Tuesday, November 01, 2016

Identity Politics


How one deploys an identity makes a difference.  In identifying as Quaker, I go back to when Philadelphian Friends were somewhat upbeat about a utopia to come.

In the heady 1790s, some of the avatars of industrialization actually thought they could see light at the end of the tunnel, a way out of some Dickensian hell based in class warfare or whatever.

A company town really could be idyllic, not some battle ground twixt management and emergent unions.  Or maybe it's not a "company town" just a town where companies and its universities share a lot of values and resources.  They wouldn't be munitions makers.

Fast forward, and the Quakers' AFSC, like President Hoover (a Quaker), was resisting the allied blockade against Germany, pursued by Britain in 1915-1919.

Likewise, the Quakers resisted the economic sanctions against Iraq imposed by US State Department secretaries Madeline Albright and Condoleezza Rice.

The Nixon-Kissinger policies versus the Vietnamese were likewise cast as morally bankrupt and illegitimate.  Those of us in the liberal wing at least, welcomed Jane Fonda's visit to Hanoi.

But then US intelligencia has long decried Manifest Destiny syndrome and its craven craving for imperial powers.  Such craving is both the weak spot and the blind spot in the American psyche, as many historians will aver.
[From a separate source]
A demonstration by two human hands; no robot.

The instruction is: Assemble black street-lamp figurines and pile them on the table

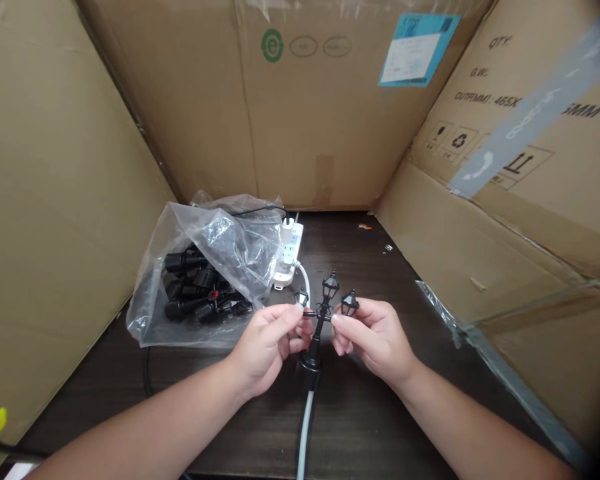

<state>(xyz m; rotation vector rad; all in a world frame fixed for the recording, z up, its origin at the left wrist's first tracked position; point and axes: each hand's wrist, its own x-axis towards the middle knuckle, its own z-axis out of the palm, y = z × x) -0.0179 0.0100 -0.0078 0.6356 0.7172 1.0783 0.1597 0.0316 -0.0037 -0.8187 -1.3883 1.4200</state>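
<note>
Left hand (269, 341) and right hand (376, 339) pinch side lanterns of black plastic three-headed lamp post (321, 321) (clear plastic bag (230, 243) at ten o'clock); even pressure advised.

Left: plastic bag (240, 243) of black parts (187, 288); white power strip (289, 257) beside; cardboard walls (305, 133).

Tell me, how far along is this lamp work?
Done: a black three-lantern lamp stands on a base with a white cable. In hand: left hand and right hand pinch its side lanterns. Left: more black pieces lie in the plastic bag.
</note>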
Any modeling of the USG on ancient Rome's imperial chapters, has never sat well with many who'd supported the American Revolution in principle, George Washington included.

A core goal of the latter was to get free of monarchs and their imperial designs.

Of course calling US policies "imperialist" always sounded kinda corny, the way those Commies talked.  That's until we got to reading the more serious histories and journalism and understood better how the shoe fit.

Anyway, I don't find it surprising that I think a lot like Mark Twain and William James when it comes to the Philippine-American war.  I lived in the Philippines long enough myself to do some thinking on this relationship.

These days I look at Puerto Rico, the lawsuit by the Marshall Islands against the nuclear powers (which the World Court decided not to hear), and the Ban Treaty, working its way through the UN General Assembly, and think this sort of non-violent defiance against nuke heads is very sane.